* _About this task_: Read through the records. Copy each line that has the word "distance".

::: Dataset extract

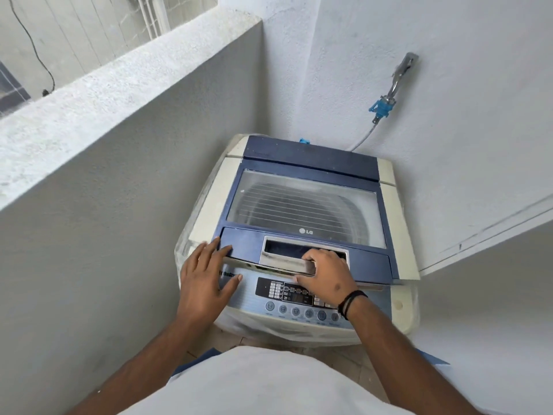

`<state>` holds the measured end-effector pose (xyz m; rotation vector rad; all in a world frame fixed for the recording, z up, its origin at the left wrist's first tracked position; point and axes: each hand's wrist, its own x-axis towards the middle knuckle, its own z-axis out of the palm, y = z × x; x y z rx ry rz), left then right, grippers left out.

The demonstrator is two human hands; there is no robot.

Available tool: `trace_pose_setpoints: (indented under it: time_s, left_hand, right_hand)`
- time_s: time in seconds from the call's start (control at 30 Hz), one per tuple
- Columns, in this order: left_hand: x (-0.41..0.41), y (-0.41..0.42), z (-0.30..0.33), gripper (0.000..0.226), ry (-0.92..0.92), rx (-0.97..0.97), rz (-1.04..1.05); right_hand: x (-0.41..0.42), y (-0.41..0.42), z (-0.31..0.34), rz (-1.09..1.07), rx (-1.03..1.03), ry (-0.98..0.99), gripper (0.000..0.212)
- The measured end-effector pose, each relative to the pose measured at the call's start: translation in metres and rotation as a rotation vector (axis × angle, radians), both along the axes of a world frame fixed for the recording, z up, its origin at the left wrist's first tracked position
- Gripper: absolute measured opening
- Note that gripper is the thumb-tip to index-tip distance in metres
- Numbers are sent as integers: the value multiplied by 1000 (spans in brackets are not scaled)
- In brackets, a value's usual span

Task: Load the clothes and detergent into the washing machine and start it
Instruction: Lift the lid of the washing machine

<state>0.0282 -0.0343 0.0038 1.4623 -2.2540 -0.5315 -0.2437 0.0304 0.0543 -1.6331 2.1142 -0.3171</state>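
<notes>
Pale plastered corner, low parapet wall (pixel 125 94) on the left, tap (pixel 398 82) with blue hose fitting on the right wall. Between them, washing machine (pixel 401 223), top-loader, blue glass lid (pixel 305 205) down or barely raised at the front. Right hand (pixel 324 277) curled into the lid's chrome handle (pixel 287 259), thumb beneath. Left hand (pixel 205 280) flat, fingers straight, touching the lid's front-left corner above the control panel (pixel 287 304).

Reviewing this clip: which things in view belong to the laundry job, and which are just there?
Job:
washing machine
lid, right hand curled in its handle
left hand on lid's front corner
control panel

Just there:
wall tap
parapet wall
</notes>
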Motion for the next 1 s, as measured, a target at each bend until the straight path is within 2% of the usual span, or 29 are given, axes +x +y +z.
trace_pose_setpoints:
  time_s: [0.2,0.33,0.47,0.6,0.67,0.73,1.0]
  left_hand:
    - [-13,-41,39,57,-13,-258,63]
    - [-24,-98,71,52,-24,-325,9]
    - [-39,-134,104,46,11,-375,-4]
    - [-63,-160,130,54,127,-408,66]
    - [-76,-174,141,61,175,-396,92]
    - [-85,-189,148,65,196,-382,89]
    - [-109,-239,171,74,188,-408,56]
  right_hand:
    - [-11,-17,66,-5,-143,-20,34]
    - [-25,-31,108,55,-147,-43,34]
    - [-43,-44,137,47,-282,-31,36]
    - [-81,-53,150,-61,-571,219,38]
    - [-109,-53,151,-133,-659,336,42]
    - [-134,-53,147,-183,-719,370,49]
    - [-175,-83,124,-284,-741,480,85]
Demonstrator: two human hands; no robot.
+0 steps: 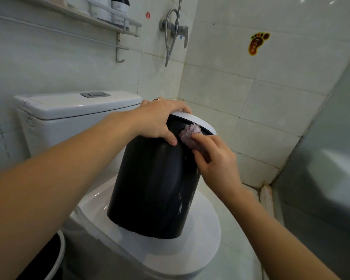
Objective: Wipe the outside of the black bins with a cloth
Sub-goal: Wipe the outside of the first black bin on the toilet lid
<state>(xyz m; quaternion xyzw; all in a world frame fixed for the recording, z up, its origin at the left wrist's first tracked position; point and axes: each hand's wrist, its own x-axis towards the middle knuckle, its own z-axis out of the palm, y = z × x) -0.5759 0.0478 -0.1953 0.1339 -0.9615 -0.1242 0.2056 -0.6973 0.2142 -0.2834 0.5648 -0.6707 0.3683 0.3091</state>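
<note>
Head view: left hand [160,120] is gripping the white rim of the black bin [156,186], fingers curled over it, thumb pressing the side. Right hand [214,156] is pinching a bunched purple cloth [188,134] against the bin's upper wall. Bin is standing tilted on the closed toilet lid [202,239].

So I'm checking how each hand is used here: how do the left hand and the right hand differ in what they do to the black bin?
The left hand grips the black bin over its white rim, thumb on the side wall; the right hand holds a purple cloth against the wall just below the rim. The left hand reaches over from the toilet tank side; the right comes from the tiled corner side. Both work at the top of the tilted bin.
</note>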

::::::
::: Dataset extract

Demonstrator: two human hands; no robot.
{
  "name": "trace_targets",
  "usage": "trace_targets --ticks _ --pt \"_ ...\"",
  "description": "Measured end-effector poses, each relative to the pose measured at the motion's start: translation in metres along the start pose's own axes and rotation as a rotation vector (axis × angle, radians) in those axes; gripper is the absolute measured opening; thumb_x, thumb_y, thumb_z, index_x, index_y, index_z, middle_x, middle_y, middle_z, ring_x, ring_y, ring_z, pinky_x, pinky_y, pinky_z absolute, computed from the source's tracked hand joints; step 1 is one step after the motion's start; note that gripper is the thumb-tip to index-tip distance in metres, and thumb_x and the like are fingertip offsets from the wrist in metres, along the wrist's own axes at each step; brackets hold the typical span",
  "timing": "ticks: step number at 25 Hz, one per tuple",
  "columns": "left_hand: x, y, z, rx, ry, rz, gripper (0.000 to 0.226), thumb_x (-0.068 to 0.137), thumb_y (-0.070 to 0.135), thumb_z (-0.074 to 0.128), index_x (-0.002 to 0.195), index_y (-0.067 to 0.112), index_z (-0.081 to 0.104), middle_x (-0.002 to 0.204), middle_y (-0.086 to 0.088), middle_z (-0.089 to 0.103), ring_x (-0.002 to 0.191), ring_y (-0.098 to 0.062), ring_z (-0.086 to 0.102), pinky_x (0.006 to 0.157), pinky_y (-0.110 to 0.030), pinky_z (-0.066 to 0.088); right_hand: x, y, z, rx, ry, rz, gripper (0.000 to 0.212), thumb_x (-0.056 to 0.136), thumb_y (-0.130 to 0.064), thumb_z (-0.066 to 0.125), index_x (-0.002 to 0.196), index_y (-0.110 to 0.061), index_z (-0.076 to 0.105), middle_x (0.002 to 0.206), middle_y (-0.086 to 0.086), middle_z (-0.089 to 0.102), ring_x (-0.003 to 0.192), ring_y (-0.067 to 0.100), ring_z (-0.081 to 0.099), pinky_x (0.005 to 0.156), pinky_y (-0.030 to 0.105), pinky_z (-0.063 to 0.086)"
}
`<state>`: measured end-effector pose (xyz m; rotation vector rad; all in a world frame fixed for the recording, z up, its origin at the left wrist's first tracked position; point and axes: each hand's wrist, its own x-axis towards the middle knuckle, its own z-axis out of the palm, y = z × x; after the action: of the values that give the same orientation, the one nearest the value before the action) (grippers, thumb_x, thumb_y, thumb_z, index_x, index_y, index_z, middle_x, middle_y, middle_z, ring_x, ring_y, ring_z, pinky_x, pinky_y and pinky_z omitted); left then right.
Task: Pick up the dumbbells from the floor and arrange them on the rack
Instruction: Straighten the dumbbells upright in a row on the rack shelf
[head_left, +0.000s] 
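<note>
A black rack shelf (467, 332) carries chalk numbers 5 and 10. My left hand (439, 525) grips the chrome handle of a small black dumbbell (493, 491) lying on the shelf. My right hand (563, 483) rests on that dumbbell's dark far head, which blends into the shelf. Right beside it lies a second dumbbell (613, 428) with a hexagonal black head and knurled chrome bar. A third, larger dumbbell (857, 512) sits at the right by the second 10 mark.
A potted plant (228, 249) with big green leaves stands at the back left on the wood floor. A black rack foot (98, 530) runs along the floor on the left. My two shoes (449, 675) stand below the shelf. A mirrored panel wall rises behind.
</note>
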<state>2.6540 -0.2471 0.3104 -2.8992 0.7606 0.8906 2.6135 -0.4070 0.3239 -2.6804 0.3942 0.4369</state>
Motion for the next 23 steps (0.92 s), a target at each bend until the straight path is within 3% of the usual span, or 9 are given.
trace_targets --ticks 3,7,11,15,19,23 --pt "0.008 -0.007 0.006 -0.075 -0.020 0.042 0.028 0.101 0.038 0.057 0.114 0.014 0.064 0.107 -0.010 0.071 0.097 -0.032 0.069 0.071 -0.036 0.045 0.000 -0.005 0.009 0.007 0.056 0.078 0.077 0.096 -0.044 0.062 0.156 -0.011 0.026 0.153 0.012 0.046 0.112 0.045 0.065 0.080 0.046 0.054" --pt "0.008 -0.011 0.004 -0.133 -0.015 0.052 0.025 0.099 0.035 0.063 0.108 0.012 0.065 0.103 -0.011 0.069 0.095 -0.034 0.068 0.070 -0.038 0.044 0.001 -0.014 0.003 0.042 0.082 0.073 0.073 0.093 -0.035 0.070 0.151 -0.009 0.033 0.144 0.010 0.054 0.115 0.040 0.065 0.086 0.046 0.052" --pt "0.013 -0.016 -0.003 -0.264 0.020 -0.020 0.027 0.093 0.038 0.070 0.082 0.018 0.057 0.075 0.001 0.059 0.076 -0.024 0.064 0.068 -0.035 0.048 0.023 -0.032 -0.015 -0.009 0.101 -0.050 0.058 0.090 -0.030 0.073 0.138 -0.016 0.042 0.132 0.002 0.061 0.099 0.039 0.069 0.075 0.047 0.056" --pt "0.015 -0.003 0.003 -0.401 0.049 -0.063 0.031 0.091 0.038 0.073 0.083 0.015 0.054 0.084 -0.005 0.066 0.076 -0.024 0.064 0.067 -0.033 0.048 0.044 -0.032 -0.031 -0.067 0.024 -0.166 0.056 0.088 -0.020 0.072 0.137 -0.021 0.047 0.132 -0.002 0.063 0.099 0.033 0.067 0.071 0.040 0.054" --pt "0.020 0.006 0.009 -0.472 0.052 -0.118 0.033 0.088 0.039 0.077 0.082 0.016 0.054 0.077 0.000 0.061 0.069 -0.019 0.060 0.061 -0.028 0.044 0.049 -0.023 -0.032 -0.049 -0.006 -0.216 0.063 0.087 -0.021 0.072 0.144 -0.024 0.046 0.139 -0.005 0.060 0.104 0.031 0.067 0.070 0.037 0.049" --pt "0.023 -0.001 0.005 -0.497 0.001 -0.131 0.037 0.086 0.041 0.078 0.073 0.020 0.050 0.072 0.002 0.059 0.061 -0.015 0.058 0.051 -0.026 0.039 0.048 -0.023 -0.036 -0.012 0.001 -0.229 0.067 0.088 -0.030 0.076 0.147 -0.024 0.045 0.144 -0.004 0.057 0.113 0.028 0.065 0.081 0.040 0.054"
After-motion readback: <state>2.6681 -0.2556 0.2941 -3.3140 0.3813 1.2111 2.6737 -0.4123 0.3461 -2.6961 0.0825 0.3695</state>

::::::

* _Output of the task_:
- Note that gripper is the thumb-tip to index-tip distance in metres
  "description": "Measured end-effector poses, each relative to the pose measured at the motion's start: translation in metres along the start pose's own axes and rotation as a rotation vector (axis × angle, radians) in those axes; gripper is the absolute measured opening; thumb_x, thumb_y, thumb_z, index_x, index_y, index_z, middle_x, middle_y, middle_z, ring_x, ring_y, ring_z, pinky_x, pinky_y, pinky_z absolute, computed from the source's tracked hand joints; step 1 is one step after the motion's start; note that gripper is the thumb-tip to index-tip distance in metres, and thumb_x and the like are fingertip offsets from the wrist in metres, along the wrist's own axes at each step; brackets hold the typical span",

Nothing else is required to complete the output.